Há muito tempo que te habituaste a saltar sempre que te mandavam.
No início, ainda tentaste contrariar. Mas por um motivo ou por outro, seja por te terem feito sentir menos do que és se não o fizesses ou por real e directa ameaça à tua integridade física, foste acatando com a ordem.
O tempo foi passando, e de tanto te ordenarem esse salto sem qualquer aviso prévio (mas sempre num imperativo de obediência imediata e total) desenvolveste uma capacidade extraordinária para o antecipares. Já nem sequer era a questão do salto, com essa parte já contavas; era o de que forma, o quão longe, o com que impulso.
Às vezes até deste por ti a respeitar a ordem quando ela nem sequer estava a ser dada. Ias tranquilamente na rua e de repente parecia-te que a ouvias—e prontificavas-te a obedecer, claro. E nem respondias, não valia a pena. Começaste só a aceitar essa inevitabilidade como parte da vida.
Depois esse hábito passou a estender-se também ao período nocturno. Estavas na cama prestes a fechar a pestana quando lá te era requerido que fosses saltar um bocadinho. Um bocadinho ou muito, era o que fosse preciso. Não questionavas, por muito que o dia tivesse sido excepcionalmente cansativo e o quentinho dos cobertores te quisesse reter.
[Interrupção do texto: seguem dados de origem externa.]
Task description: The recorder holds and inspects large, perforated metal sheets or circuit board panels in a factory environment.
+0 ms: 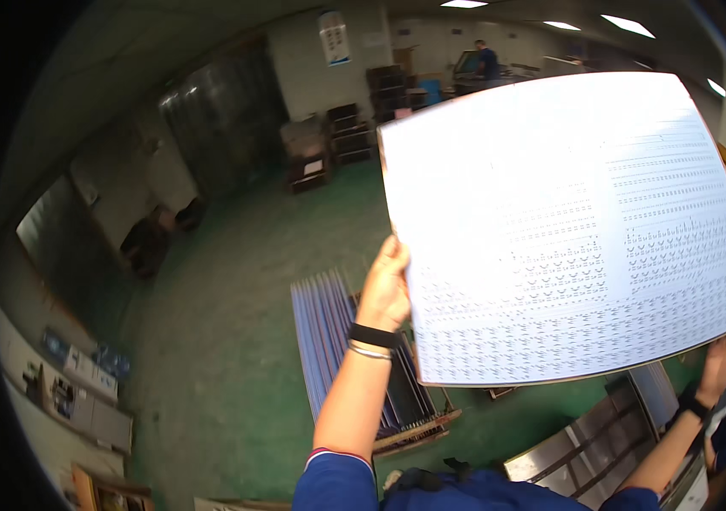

Um dia apercebeste-te de que já não te mandavam saltar, e espantaste-te. Não que fosse algo que adorasses fazer (muito pelo contrário), mas tinhas-te habituado de tal maneira a estar constantemente em semi-estado de alerta que estranhaste essa ausência de ordens. Entre náusea e alívio, olhaste para baixo e percebeste o porquê: nunca mais ninguém te tinha mandado saltar porque há muito que nunca mais tinhas deixado de o fazer.
E agora? Quem é que te vai mandar parar?